◆ What is required: What you return must be the lines of the data that hold the word "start".

◆ Collected data:

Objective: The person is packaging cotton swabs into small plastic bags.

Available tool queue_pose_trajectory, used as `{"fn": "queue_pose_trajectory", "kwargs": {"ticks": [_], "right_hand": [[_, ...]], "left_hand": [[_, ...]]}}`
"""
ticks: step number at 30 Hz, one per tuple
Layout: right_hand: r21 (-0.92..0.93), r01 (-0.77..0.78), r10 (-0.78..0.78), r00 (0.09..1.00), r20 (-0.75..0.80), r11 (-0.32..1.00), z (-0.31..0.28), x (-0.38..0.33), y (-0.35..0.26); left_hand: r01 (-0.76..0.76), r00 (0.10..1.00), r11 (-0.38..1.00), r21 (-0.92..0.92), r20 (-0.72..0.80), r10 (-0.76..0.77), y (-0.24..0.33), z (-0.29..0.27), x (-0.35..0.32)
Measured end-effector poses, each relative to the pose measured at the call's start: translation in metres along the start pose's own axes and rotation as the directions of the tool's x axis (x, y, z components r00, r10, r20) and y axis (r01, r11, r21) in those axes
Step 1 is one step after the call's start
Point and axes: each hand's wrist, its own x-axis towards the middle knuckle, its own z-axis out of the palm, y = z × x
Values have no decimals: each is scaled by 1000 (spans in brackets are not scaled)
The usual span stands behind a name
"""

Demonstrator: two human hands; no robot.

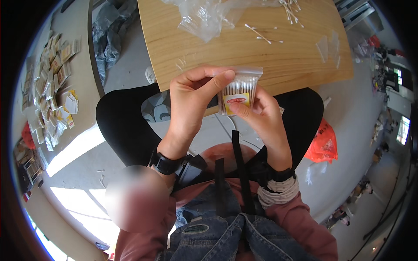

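Between my hands, the swab packet point(238, 89) looks filled: left hand point(190, 98) pinches its top, right hand point(257, 108) its bottom. Beyond them, loose swabs point(263, 35) wait on the counter point(244, 48).

A light wooden tabletop point(278, 56) lies just beyond the hands. On it, farther out, sits a crumpled clear plastic bag point(209, 17), with loose white cotton swabs point(263, 35) scattered to its right. Well off to the left, small yellow-and-white packets point(54, 78) cover a grey surface. Lower right, an orange plastic bag point(324, 143) lies on the floor.
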Motion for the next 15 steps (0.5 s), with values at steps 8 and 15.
{"fn": "queue_pose_trajectory", "kwargs": {"ticks": [8,15], "right_hand": [[33,-49,49,999,-19,998,-2,-7,-2],[-9,56,-56,998,38,998,-5,-10,-6]], "left_hand": [[-214,954,970,112,238,183,7,-4,-3],[-321,905,921,222,359,229,17,-4,-10]]}}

◆ Output of the task:
Measured end-effector poses, each relative to the pose measured at the call's start: translation in metres along the start pose's own axes and rotation as the directions of the tool's x axis (x, y, z components r00, r10, r20) and y axis (r01, r11, r21) in those axes
Step 1 is one step after the call's start

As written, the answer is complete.